Die Schulmedizin denkt und handelt im Wesentlichen symptomorientiert, wohingegen die Naturheilkunde nach den wahren und meist versteckten Ursachen chronischer Krankheiten fahndet.
Gesund werden mit Körper, Geist und Seele können wir nur, wenn wir nach wahren Ursachen forschen, statt nur Symptome zu behandeln. Wenn wir den Naturgesetzen und der Rhythmik des Lebens folgen. Wenn wir bio-logisch vorgehen und so die elementare Voraussetzung zum Gesundwerden und Gesundbleiben schaffen.
Immer mehr Menschen sind aufgrund von zunehmenden chronischen Erkrankungen auf der Suche nach neuen Lösungen und alternativen Heilmethoden. Wenn wir lernen, unser westlich geprägtes, lineares Denken zugunsten eines ganzheitlichen, komplexen Denkens in vernetzten Strukturen aufzugeben, werden wir erkennen: Das Wesen des Lebens – und damit der Gesundheit – ist die Wandlung, die Bewegung, die Schwingung, der Rhythmus.

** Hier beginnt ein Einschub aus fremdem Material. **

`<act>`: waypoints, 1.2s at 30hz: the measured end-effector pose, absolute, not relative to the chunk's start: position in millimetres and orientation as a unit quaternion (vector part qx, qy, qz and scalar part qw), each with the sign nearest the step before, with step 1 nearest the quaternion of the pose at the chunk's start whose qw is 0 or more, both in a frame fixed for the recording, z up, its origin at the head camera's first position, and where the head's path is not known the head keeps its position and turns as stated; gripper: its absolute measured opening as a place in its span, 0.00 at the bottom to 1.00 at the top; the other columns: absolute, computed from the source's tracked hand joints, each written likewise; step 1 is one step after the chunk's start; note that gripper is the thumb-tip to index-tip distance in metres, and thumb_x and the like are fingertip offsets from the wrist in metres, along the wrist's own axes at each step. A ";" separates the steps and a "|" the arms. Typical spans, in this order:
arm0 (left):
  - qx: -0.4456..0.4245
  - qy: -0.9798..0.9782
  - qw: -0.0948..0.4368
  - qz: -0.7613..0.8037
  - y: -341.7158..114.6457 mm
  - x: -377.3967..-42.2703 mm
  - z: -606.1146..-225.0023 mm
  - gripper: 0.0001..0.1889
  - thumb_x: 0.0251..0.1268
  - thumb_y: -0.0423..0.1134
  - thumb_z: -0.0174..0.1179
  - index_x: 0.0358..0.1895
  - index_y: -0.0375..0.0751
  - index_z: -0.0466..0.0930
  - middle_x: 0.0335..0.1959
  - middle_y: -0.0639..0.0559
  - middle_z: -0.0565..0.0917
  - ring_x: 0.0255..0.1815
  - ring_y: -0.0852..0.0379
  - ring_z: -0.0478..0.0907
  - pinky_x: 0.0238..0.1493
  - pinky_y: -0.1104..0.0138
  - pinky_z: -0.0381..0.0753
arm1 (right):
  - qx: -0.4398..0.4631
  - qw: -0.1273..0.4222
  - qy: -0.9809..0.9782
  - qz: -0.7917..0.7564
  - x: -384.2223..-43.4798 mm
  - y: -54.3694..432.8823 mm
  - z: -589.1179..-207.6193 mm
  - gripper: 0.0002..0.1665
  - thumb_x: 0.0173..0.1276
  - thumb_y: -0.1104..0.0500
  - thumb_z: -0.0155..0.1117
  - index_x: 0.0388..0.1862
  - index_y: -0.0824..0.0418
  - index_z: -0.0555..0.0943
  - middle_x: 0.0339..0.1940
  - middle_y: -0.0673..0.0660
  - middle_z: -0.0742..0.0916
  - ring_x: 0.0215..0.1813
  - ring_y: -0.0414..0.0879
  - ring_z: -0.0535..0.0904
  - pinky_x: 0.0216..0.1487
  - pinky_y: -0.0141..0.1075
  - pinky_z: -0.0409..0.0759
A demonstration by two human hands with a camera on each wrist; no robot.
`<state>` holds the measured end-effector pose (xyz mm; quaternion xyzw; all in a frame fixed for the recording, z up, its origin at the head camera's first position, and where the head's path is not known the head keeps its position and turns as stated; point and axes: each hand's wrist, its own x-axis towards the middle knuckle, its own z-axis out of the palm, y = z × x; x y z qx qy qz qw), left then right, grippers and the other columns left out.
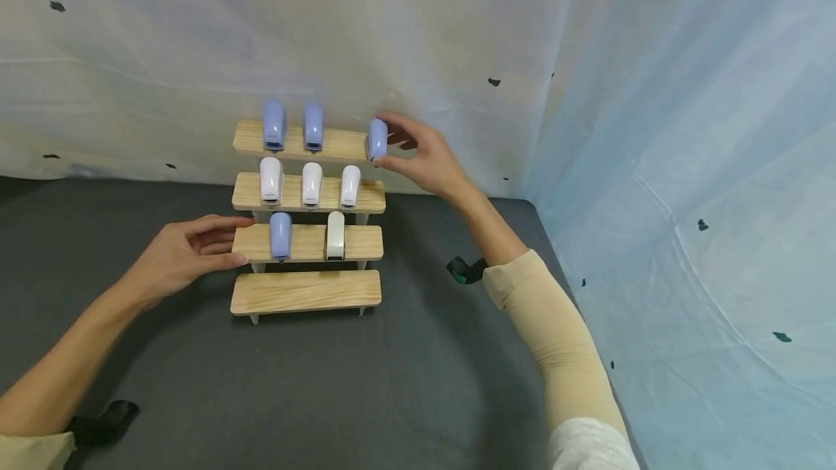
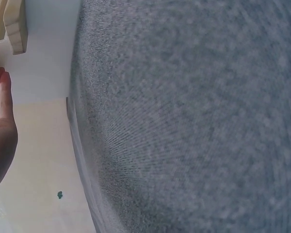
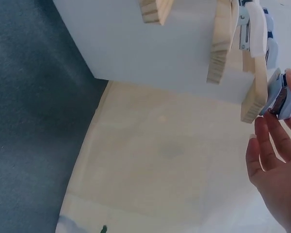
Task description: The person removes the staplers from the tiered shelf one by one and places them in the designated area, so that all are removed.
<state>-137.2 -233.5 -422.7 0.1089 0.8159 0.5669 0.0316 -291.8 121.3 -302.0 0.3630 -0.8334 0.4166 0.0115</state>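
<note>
A stepped wooden display stand [image 1: 305, 292] with four tiers holds several small staplers. At the right end of its top tier, my right hand [image 1: 424, 154] pinches a blue stapler [image 1: 377, 139] between thumb and fingers. In the right wrist view that stapler [image 3: 283, 99] is right at the board's end. My left hand [image 1: 189, 249] grips the left end of the second tier from the bottom, thumb in front and index finger behind. Two more blue staplers, a left one [image 1: 274, 124] and a middle one [image 1: 313, 126], stand on the top tier.
Three white staplers, one of them in the middle [image 1: 311, 183], line the tier below the top. Under them stand a blue stapler [image 1: 280, 234] and a white stapler [image 1: 335, 234]. The stand is on a dark table [image 1: 392, 383]; pale sheeting [image 1: 457, 35] hangs behind and at right.
</note>
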 end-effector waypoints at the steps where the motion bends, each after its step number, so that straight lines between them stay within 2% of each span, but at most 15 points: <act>1: 0.108 0.817 0.032 0.566 -233.4 -137.1 -422.2 0.30 0.61 0.35 0.71 0.67 0.39 0.73 0.61 0.60 0.78 0.53 0.72 0.79 0.45 0.73 0.80 | 0.363 0.013 -0.833 0.417 -291.3 123.3 -302.4 0.38 0.63 0.59 0.75 0.71 0.62 0.72 0.59 0.60 0.82 0.56 0.50 0.80 0.58 0.50 0.74; 10: 0.110 0.820 0.031 0.561 -232.8 -134.2 -421.5 0.29 0.63 0.35 0.69 0.68 0.42 0.73 0.62 0.60 0.77 0.54 0.74 0.77 0.46 0.75 0.79 | 0.347 -0.006 -0.818 0.458 -287.9 139.6 -307.6 0.39 0.63 0.63 0.74 0.72 0.63 0.70 0.61 0.62 0.80 0.56 0.53 0.81 0.58 0.46 0.77; 15: 0.110 0.822 0.030 0.558 -232.3 -133.8 -421.6 0.29 0.63 0.36 0.70 0.68 0.43 0.73 0.62 0.59 0.77 0.54 0.74 0.77 0.46 0.74 0.79 | 0.327 -0.015 -0.819 0.472 -284.9 149.3 -310.2 0.39 0.62 0.64 0.74 0.72 0.62 0.70 0.61 0.62 0.79 0.56 0.56 0.81 0.57 0.48 0.77; 18: 0.112 0.828 0.026 0.548 -233.0 -133.6 -421.4 0.29 0.63 0.36 0.70 0.68 0.44 0.74 0.61 0.57 0.76 0.54 0.75 0.77 0.46 0.76 0.78 | 0.325 -0.019 -0.821 0.469 -282.4 154.0 -310.9 0.39 0.62 0.65 0.74 0.72 0.64 0.70 0.62 0.65 0.79 0.56 0.59 0.80 0.58 0.52 0.76; 22: 0.115 0.834 0.021 0.540 -233.6 -133.8 -421.5 0.29 0.63 0.37 0.70 0.68 0.46 0.74 0.60 0.55 0.76 0.53 0.76 0.77 0.46 0.76 0.78 | 0.323 -0.032 -0.825 0.463 -271.1 157.9 -304.4 0.38 0.62 0.68 0.72 0.70 0.70 0.69 0.63 0.68 0.78 0.57 0.62 0.80 0.58 0.51 0.76; 30: 0.111 0.825 0.024 0.554 -233.1 -134.3 -422.4 0.29 0.62 0.36 0.70 0.68 0.44 0.74 0.62 0.59 0.77 0.54 0.73 0.78 0.46 0.74 0.79 | 0.317 -0.056 -0.825 0.465 -263.7 167.2 -304.6 0.36 0.61 0.71 0.70 0.68 0.73 0.70 0.62 0.70 0.78 0.56 0.66 0.79 0.54 0.49 0.79; 36: 0.110 0.837 0.024 0.536 -233.6 -134.3 -420.4 0.29 0.63 0.38 0.70 0.68 0.46 0.74 0.62 0.52 0.76 0.54 0.76 0.76 0.48 0.77 0.77 | 0.307 -0.060 -0.819 0.481 -269.5 176.9 -316.7 0.37 0.61 0.72 0.70 0.68 0.74 0.69 0.62 0.71 0.77 0.57 0.67 0.78 0.54 0.52 0.78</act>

Wir haben uns so weit vom Natürlichen entfernt, dass wir verlernt haben, unsere menschliche Natur zu begreifen und sie in ihrer Realität zu erfassen. Die Folgen davon sind zunehmende chronische Erkrankungen mit vielschichtigen Krankheitsbildern, die eine Diagnose und Therapie erschweren.